Centrist party chief holds press conference with reservists

Lapid bids to stop BDS-backers from funding groups like Breaking the Silence

Announcing planned legislation, Yesh Atid leader singles out IDF-bashing NGO Breaking the Silence for crossing ‘red line from criticism into subversion’

Yesh Atid party leader MK Yair Lapid (center) together with  Amit Deri (2nd right) IDF reserve officers and soldiers at a press conference against the Breaking the Silence group, December 20, 2015. (Yesh Atid spokesperson)
Yesh Atid party leader MK Yair Lapid (center) together with Amit Deri (2nd right) IDF reserve officers and soldiers at a press conference against the Breaking the Silence group, December 20, 2015. (Yesh Atid spokesperson)

Yesh Atid leader Yair Lapid said Sunday that he was planning to sponsor legislation to ban Israeli nonprofits that he said “vilify” the state from being funded by organizations that support a boycott of Israel.

Appearing at a press conference alongside a group of reserve IDF officers and combat soldiers, Lapid singled out the controversial Breaking the Silence NGO, which gathers testimonies from IDF troops about alleged human rights abuses by soldiers.

“We will lead legislation to prevent BDS [boycott, divestment and sanctions organizations] from funding NGOs in Israel that help to vilify Israel,” Lapid said.

“I am standing here today surrounded by the representatives of over 600 of our finest IDF officers and fighters, among them company commanders and battalion commanders, who represent what the IDF represents — values and leadership,” he said.

“They are standing here to defend those values; the IDF defends those values. Criticism builds us as a society, but there is a fundamental difference between criticism and vilifying officers and IDF soldiers abroad. That is not criticism, but undermining the foundations of the state. Organizations like Breaking the Silence have crossed the red line from criticism into subversion.”

Since Breaking the Silence was founded in 2004 by soldiers who served in the southern West Bank city of Hebron, it has regularly locked horns with the political and military brass, which denounce its activities as harming Israel’s image abroad.

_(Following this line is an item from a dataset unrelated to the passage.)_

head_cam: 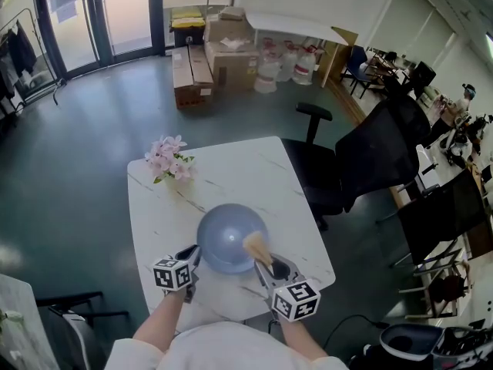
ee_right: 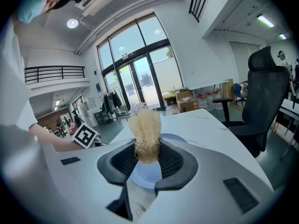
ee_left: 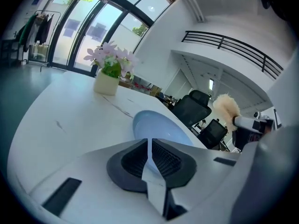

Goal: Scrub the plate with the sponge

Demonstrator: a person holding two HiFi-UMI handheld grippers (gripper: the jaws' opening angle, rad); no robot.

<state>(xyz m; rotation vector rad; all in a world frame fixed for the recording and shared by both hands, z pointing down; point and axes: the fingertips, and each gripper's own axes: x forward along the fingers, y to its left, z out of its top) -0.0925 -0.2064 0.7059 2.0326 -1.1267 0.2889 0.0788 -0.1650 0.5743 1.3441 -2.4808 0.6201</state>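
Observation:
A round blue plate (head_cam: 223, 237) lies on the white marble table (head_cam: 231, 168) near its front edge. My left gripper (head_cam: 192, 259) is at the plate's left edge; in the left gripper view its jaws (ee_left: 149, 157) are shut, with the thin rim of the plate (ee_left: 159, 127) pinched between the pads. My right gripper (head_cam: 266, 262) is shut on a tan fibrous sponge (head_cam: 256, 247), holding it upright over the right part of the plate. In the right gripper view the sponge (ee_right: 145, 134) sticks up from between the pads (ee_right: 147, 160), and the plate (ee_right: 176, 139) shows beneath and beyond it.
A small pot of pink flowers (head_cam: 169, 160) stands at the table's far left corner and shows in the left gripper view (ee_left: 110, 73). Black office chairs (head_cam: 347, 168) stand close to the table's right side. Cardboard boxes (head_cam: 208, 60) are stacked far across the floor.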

At Lapid’s press conference was Amit Deri, a reserve company commander and a leading figure in the campaign against Breaking the Silence, who denounced the NGO for presuming to speak in the name of IDF soldiers.

“Who are you Breaking the Silence, that you can represent us, the fighters of the IDF, and say that we threw the ethical code out of the window? Breaking the Silence goes around spreading blood libels against us from the US to the entire continent of Europe,” he said.

“They say that the IDF deliberately targets civilians. It is permitted to criticize, but not to lie. The Breaking the Silence organization is not legitimate. We, officers and soldiers, are above politics and we will not rest — and this is our duty — until the Breaking the Silence organization ends its attacks on us.”

Last week, Education Minister Naftali Bennett said he would ban the group from appearing in Israeli schools, while Defense Minister Moshe Ya’alon said Sunday that he would prevent the organization from entering army grounds. And in a bitter Knesset face-off, Prime Minister Benjamin Netanyahu demanded that opposition leader Isaac Herzog condemn the NGO.

Deputy Foreign Minister Tzipi Hotovely at the Foreign Ministry in Jerusalem, July 21, 2015. (Hadas Parush/Flash90)
Deputy Foreign Minister Tzipi Hotovely at the Foreign Ministry in Jerusalem, July 21, 2015. (Hadas Parush/Flash90)

In July, Deputy Foreign Minister Tzipi Hotovely warned representatives of the European Union that Jerusalem may make their countries’ funding of left-wing NGOs illegal, Ynet news reported at the time.

European governments have contributed €100 million-200 million to groups, Hotovely said, that actively “work to blacken Israel’s name in the world, accuse it of ethnic cleansing, apartheid and war crimes.”

Some of these groups, Hotovely claimed, even contribute funds to terror groups.

B’Tselem, Breaking the Silence, the Adalah Legal Center for Arab Minority Rights in Israel and the Coalition of Women for Peace are among the organizations that Hotovely fingered for getting support from foreign governments.

A similar measure proposed by Hotovely earlier in the year would have forced any NGO that receives foreign funding to get Knesset approval for a tax exemption.

The bill was pilloried by civil society groups, which said it would be used to crack down on funding for left-leaning NGOs.